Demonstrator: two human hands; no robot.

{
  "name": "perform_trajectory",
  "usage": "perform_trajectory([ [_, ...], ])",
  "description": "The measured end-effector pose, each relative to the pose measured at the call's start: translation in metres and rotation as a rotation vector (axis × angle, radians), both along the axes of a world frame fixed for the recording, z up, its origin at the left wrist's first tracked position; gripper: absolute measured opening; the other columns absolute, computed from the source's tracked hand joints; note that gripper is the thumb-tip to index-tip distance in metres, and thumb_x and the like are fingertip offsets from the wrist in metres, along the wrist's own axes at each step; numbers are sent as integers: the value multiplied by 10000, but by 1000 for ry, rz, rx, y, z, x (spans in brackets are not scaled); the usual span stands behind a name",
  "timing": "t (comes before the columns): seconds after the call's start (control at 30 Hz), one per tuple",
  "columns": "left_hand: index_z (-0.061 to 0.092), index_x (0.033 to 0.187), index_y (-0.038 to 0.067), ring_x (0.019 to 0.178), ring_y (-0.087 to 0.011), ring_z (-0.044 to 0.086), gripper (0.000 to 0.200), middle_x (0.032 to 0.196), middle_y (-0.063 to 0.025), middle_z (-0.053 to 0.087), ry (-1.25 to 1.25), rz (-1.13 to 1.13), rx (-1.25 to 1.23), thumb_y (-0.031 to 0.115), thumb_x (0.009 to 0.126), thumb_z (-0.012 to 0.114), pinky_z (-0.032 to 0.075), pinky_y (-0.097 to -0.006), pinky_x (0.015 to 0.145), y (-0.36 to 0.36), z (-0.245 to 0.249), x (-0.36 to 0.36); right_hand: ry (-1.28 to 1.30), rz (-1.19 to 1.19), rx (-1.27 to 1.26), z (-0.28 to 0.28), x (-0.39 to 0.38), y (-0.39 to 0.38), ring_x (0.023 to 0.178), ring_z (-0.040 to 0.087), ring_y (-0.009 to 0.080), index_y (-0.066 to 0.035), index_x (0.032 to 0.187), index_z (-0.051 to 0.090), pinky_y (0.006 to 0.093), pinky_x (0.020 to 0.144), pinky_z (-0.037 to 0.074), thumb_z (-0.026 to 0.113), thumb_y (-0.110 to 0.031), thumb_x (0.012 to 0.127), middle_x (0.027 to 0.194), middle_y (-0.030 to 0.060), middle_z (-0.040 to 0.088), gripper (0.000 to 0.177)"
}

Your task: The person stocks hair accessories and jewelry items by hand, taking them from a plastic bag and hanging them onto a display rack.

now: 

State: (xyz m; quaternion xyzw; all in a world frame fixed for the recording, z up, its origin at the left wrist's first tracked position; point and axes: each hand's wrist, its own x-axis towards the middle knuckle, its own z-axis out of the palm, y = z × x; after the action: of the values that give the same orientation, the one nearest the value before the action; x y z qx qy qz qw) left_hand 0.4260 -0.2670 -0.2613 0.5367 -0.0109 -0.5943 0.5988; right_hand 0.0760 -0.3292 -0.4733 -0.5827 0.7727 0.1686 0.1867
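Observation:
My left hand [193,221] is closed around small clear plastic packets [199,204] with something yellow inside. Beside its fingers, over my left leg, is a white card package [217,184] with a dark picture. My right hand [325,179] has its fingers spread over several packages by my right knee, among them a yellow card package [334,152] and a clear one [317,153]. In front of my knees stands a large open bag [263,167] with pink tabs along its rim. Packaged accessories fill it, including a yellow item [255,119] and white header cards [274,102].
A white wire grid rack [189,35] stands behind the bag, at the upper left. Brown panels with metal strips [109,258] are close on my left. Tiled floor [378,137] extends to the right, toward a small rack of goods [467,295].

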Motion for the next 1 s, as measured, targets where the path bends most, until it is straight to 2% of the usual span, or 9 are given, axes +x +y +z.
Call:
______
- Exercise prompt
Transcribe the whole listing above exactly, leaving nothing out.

- Solution below
Demonstrator: two human hands; no robot.

{
  "name": "perform_trajectory",
  "usage": "perform_trajectory([ [_, ...], ])",
  "description": "The measured end-effector pose, each relative to the pose measured at the call's start: translation in metres and rotation as a rotation vector (axis × angle, radians), both along the axes of a world frame fixed for the recording, z up, its origin at the left wrist's first tracked position; gripper: absolute measured opening; the other columns absolute, computed from the source's tracked hand joints; note that gripper is the thumb-tip to index-tip distance in metres, and thumb_x and the like are fingertip offsets from the wrist in metres, along the wrist's own axes at each step; numbers are sent as integers: the value multiplied by 10000, but by 1000 for ry, rz, rx, y, z, x (spans in brackets are not scaled); the usual span stands behind a name",
  "timing": "t (comes before the columns): seconds after the call's start (control at 30 Hz), one per tuple",
  "columns": "left_hand: index_z (-0.061 to 0.092), index_x (0.033 to 0.187), index_y (-0.038 to 0.067), ring_x (0.019 to 0.178), ring_y (-0.087 to 0.011), ring_z (-0.044 to 0.086), gripper (0.000 to 0.200), middle_x (0.032 to 0.196), middle_y (-0.063 to 0.025), middle_z (-0.053 to 0.087), ry (-1.25 to 1.25), rz (-1.13 to 1.13), rx (-1.25 to 1.23), thumb_y (-0.031 to 0.115), thumb_x (0.009 to 0.126), thumb_z (-0.012 to 0.114), pinky_z (-0.032 to 0.075), pinky_y (-0.097 to -0.006), pinky_x (0.015 to 0.145), y (-0.36 to 0.36), z (-0.245 to 0.249), x (-0.36 to 0.36); right_hand: ry (-1.28 to 1.30), rz (-1.19 to 1.19), rx (-1.27 to 1.26), z (-0.28 to 0.28), x (-0.39 to 0.38), y (-0.39 to 0.38), ring_x (0.023 to 0.178), ring_z (-0.040 to 0.087), ring_y (-0.009 to 0.080), index_y (-0.066 to 0.035), index_x (0.032 to 0.187), index_z (-0.051 to 0.090), pinky_y (0.006 to 0.093), pinky_x (0.020 to 0.144), pinky_z (-0.037 to 0.074), thumb_z (-0.026 to 0.113), thumb_y (-0.110 to 0.031), thumb_x (0.012 to 0.127), middle_x (0.027 to 0.194), middle_y (-0.030 to 0.060), middle_z (-0.040 to 0.088), gripper (0.000 to 0.177)"
}

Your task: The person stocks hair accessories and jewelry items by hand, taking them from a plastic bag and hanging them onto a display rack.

now: 

State: (xyz m; quaternion xyzw; all in a world frame fixed for the recording, z up, its origin at the left wrist's first tracked position; point and axes: each hand's wrist, its own x-axis towards the middle knuckle, its own z-axis out of the palm, y = z × x; after the action: of the values that give the same orientation, the one nearest the value before the action; x y z qx qy qz qw) left_hand 0.4260 -0.2670 -0.2613 0.5367 -0.0109 -0.5943 0.5988; right_hand 0.0760 -0.3292 -0.4733 -0.5827 0.7727 0.1686 0.1867
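Observation:
My left hand [193,221] is closed around small clear plastic packets [199,204] with something yellow inside. Beside its fingers, over my left leg, is a white card package [217,184] with a dark picture. My right hand [325,179] has its fingers spread over several packages by my right knee, among them a yellow card package [334,152] and a clear one [317,153]. In front of my knees stands a large open bag [263,167] with pink tabs along its rim. Packaged accessories fill it, including a yellow item [255,119] and white header cards [274,102].
A white wire grid rack [189,35] stands behind the bag, at the upper left. Brown panels with metal strips [109,258] are close on my left. Tiled floor [378,137] extends to the right, toward a small rack of goods [467,295].
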
Motion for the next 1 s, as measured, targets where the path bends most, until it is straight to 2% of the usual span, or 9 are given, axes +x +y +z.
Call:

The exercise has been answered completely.